_WHAT YOU HAVE TO DO_
Reproduce verbatim all of the data given below, but do not carry over the images.

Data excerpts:
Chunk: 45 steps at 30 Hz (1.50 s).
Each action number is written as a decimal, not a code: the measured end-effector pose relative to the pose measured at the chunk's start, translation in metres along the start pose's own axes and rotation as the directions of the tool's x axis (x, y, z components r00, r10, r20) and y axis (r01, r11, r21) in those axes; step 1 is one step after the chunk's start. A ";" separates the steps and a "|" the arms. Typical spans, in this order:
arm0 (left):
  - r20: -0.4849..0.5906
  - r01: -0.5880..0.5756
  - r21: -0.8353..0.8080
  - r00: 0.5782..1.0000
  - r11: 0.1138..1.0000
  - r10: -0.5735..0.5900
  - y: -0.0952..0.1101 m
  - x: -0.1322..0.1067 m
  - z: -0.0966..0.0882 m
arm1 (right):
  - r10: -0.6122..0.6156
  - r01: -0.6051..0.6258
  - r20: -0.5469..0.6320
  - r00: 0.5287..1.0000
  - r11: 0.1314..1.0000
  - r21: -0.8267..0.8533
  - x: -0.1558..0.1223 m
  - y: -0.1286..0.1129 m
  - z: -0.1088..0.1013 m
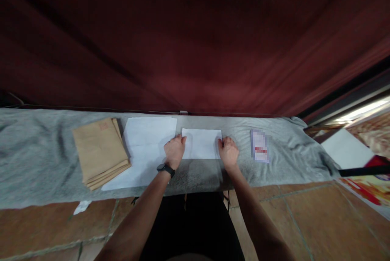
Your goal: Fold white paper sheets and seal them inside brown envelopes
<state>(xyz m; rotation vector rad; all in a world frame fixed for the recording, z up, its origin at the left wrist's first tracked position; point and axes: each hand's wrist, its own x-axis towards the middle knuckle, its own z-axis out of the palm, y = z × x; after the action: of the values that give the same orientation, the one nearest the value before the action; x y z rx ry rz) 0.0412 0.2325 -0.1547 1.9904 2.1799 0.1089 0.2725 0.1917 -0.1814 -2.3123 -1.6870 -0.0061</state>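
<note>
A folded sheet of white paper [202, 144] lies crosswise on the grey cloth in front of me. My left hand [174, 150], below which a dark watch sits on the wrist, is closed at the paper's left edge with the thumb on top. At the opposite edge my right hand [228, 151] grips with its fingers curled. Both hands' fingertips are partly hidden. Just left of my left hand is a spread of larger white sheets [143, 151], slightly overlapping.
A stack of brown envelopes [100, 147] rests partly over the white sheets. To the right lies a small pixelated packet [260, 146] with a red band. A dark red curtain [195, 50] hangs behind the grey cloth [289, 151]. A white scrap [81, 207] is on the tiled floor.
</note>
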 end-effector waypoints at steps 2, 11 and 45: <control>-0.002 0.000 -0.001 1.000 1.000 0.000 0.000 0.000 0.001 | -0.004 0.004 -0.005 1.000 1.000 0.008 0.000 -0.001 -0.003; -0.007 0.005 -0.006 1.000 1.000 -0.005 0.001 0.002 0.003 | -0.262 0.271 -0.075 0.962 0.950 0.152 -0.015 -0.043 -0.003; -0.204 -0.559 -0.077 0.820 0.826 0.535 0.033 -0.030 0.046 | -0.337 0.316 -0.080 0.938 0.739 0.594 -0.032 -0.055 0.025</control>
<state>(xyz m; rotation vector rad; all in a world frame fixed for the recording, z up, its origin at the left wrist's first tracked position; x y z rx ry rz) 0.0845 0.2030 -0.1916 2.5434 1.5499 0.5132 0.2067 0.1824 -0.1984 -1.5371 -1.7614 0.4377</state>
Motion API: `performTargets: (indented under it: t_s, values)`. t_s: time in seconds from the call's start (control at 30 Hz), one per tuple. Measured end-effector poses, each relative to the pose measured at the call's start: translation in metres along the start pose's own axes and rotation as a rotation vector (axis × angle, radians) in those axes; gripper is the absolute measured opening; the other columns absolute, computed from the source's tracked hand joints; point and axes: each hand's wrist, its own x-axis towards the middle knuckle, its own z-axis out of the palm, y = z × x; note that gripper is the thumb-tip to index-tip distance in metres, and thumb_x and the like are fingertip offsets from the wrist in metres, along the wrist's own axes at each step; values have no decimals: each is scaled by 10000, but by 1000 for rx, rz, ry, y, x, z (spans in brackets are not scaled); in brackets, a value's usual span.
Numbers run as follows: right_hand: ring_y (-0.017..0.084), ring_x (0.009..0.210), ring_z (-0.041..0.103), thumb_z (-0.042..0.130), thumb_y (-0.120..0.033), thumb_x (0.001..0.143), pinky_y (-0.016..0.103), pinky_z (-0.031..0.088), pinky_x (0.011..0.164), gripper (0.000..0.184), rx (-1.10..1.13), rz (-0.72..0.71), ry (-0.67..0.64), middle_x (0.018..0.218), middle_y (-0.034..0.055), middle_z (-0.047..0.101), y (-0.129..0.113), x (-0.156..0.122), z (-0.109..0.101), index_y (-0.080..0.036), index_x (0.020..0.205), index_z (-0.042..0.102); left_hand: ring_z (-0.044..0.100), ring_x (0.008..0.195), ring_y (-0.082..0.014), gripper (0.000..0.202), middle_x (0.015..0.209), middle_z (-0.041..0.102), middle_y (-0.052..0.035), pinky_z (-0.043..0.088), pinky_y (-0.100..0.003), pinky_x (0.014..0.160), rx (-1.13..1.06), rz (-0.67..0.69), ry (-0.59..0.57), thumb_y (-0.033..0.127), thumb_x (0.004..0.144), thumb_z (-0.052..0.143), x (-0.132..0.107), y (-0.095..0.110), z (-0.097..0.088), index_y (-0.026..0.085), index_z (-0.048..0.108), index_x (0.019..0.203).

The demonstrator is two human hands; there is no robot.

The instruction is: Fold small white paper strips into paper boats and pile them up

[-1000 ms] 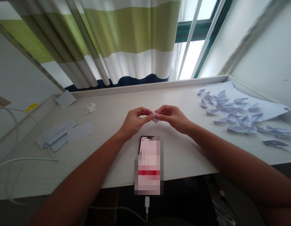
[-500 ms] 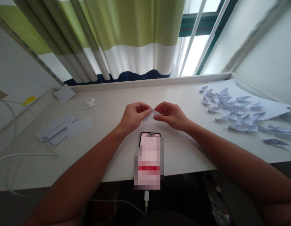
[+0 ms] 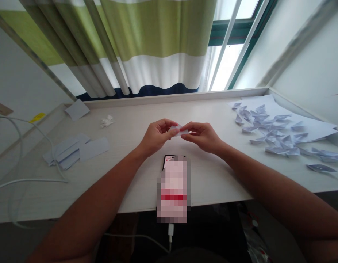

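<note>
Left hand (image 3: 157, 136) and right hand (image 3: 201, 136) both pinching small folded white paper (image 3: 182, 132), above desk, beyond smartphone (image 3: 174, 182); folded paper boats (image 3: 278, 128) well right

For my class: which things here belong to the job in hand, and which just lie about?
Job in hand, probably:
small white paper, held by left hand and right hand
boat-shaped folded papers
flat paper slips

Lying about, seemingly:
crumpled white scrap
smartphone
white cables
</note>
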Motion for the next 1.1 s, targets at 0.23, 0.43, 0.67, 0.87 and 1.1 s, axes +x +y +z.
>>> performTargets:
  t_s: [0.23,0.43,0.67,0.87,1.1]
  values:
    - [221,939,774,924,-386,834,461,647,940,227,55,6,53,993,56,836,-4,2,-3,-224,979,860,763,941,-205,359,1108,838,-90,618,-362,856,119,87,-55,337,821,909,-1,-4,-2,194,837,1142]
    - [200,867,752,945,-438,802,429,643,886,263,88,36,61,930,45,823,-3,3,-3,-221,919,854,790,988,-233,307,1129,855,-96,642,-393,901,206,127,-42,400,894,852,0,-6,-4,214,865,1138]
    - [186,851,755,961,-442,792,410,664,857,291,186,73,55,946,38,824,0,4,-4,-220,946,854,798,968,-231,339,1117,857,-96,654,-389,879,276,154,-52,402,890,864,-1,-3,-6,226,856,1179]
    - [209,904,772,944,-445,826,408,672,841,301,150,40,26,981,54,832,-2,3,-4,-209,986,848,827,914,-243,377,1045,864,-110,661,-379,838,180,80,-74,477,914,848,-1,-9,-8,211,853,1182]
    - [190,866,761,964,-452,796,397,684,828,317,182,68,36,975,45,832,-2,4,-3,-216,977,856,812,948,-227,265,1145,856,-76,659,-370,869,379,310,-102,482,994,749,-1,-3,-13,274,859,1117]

_WRITTEN ANSWER_
Chunk: 45 steps at 30 Hz (1.50 s).
Each action number is written as a decimal, not a code: the measured end-effector pose relative to the pose measured at the chunk's start, translation in metres along the start pose's own axes and rotation as the directions of the tool's x axis (x, y, z components r00, r10, r20) and y axis (r01, r11, r21) in those axes; step 1 is one step after the chunk's start. A ";" separates the steps and a "|" the arms. Typical spans, in this order:
arm0 (left):
  - r20: -0.4849..0.5906
  - r01: -0.5880..0.5756
  - r21: -0.8353..0.8080
  - r00: 0.5782..1.0000
  - r11: 0.1138..1.0000
  - r10: -0.5735..0.5900
  - y: -0.0952..0.1101 m
  - x: -0.1322..0.1067 m
  - z: -0.0966..0.0882 m
arm1 (right):
  - r10: -0.6122..0.6156
  - r01: -0.6051..0.6258
  - r20: -0.5469..0.6320
  - r00: 0.5287..1.0000
  - r11: 0.1314..1.0000
  - r21: -0.8267..0.8533
  - x: -0.1558..0.1223 m
  - y: -0.1286..0.1129 m
  - z: -0.1088..0.1013 m
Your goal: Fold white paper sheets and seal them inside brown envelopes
<state>(xyz m; rotation vector rad; all in a world frame fixed for the recording, z up, its origin at the left wrist's first tracked position; point and axes: each hand's wrist, its own x-axis towards the middle knuckle, its own z-axis out of the palm, y = z × x; after the action: of the values that give the same orientation, the one nearest the value before the action; x y z rx ry rz) 0.0412 0.2325 -0.1547 1.9904 2.1799 0.1089 0.2725 0.1917 -0.1814 -2.3123 -1.6870 -0.0061</state>
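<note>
A folded sheet of white paper [202, 144] lies crosswise on the grey cloth in front of me. My left hand [174, 150], below which a dark watch sits on the wrist, is closed at the paper's left edge with the thumb on top. At the opposite edge my right hand [228, 151] grips with its fingers curled. Both hands' fingertips are partly hidden. Just left of my left hand is a spread of larger white sheets [143, 151], slightly overlapping.
A stack of brown envelopes [100, 147] rests partly over the white sheets. To the right lies a small pixelated packet [260, 146] with a red band. A dark red curtain [195, 50] hangs behind the grey cloth [289, 151]. A white scrap [81, 207] is on the tiled floor.
</note>
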 end-effector waypoints at steps 2, 11 and 45: <control>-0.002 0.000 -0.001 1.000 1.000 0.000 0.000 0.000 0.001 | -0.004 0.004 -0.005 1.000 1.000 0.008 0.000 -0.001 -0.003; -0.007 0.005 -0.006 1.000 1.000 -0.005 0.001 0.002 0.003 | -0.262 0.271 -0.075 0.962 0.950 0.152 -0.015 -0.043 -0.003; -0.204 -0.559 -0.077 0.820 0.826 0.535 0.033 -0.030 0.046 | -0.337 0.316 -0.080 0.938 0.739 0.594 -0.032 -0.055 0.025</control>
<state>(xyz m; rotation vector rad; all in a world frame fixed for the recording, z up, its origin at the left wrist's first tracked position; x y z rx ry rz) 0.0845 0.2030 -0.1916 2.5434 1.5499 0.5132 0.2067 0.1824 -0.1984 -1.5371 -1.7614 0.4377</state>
Motion API: `performTargets: (indented under it: t_s, values)`. t_s: time in seconds from the call's start (control at 30 Hz), one per tuple. Measured end-effector poses, each relative to the pose measured at the call's start: translation in metres along the start pose's own axes and rotation as a rotation vector (axis × angle, radians) in those axes; gripper is the absolute measured opening; the other columns absolute, computed from the source's tracked hand joints; point and axes: each hand's wrist, its own x-axis towards the middle knuckle, its own z-axis out of the palm, y = z × x; note that gripper is the thumb-tip to index-tip distance in metres, and thumb_x and the like are fingertip offsets from the wrist in metres, along the wrist's own axes at each step; values have no decimals: each is scaled by 10000, but by 1000 for rx, rz, ry, y, x, z (spans in brackets are not scaled); in brackets, a value's usual span.
Numbers run as follows: right_hand: ring_y (-0.017..0.084), ring_x (0.009..0.210), ring_z (-0.041..0.103), thumb_z (-0.042..0.130), thumb_y (-0.120..0.033), thumb_x (0.001..0.143), pinky_y (-0.016..0.103), pinky_z (-0.031..0.088), pinky_x (0.011..0.164), gripper (0.000..0.184), rx (-1.10..1.13), rz (-0.72..0.71), ry (-0.67..0.64), middle_x (0.018..0.218), middle_y (-0.034..0.055), middle_z (-0.047..0.101), y (-0.129..0.113), x (-0.156..0.122), z (-0.109..0.101), index_y (-0.080..0.036), index_x (0.020..0.205), index_z (-0.042..0.102); left_hand: ring_z (-0.044..0.100), ring_x (0.008..0.195), ring_y (-0.082..0.014), gripper (0.000..0.202), middle_x (0.015..0.209), middle_z (-0.041..0.102), middle_y (-0.052..0.035), pinky_z (-0.043..0.088), pinky_y (-0.100..0.003), pinky_x (0.014..0.160), rx (-1.13..1.06), rz (-0.67..0.69), ry (-0.59..0.57), thumb_y (-0.033..0.127), thumb_x (0.004..0.144), thumb_z (-0.052..0.143), x (-0.132..0.107), y (-0.095..0.110), z (-0.097..0.088), index_y (-0.026..0.085), index_z (-0.048..0.108), index_x (0.019..0.203).

The demonstrator is two human hands; there is no robot.

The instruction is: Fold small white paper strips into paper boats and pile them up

[-1000 ms] 
[-500 ms] 
[+0 ms] 

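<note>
Left hand (image 3: 157, 136) and right hand (image 3: 201, 136) both pinching small folded white paper (image 3: 182, 132), above desk, beyond smartphone (image 3: 174, 182); folded paper boats (image 3: 278, 128) well right

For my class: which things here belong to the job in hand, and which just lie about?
Job in hand, probably:
small white paper, held by left hand and right hand
boat-shaped folded papers
flat paper slips

Lying about, seemingly:
crumpled white scrap
smartphone
white cables
</note>
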Motion for the next 1.1 s, targets at 0.23, 0.43, 0.67, 0.87 and 1.1 s, axes +x +y +z.
>>> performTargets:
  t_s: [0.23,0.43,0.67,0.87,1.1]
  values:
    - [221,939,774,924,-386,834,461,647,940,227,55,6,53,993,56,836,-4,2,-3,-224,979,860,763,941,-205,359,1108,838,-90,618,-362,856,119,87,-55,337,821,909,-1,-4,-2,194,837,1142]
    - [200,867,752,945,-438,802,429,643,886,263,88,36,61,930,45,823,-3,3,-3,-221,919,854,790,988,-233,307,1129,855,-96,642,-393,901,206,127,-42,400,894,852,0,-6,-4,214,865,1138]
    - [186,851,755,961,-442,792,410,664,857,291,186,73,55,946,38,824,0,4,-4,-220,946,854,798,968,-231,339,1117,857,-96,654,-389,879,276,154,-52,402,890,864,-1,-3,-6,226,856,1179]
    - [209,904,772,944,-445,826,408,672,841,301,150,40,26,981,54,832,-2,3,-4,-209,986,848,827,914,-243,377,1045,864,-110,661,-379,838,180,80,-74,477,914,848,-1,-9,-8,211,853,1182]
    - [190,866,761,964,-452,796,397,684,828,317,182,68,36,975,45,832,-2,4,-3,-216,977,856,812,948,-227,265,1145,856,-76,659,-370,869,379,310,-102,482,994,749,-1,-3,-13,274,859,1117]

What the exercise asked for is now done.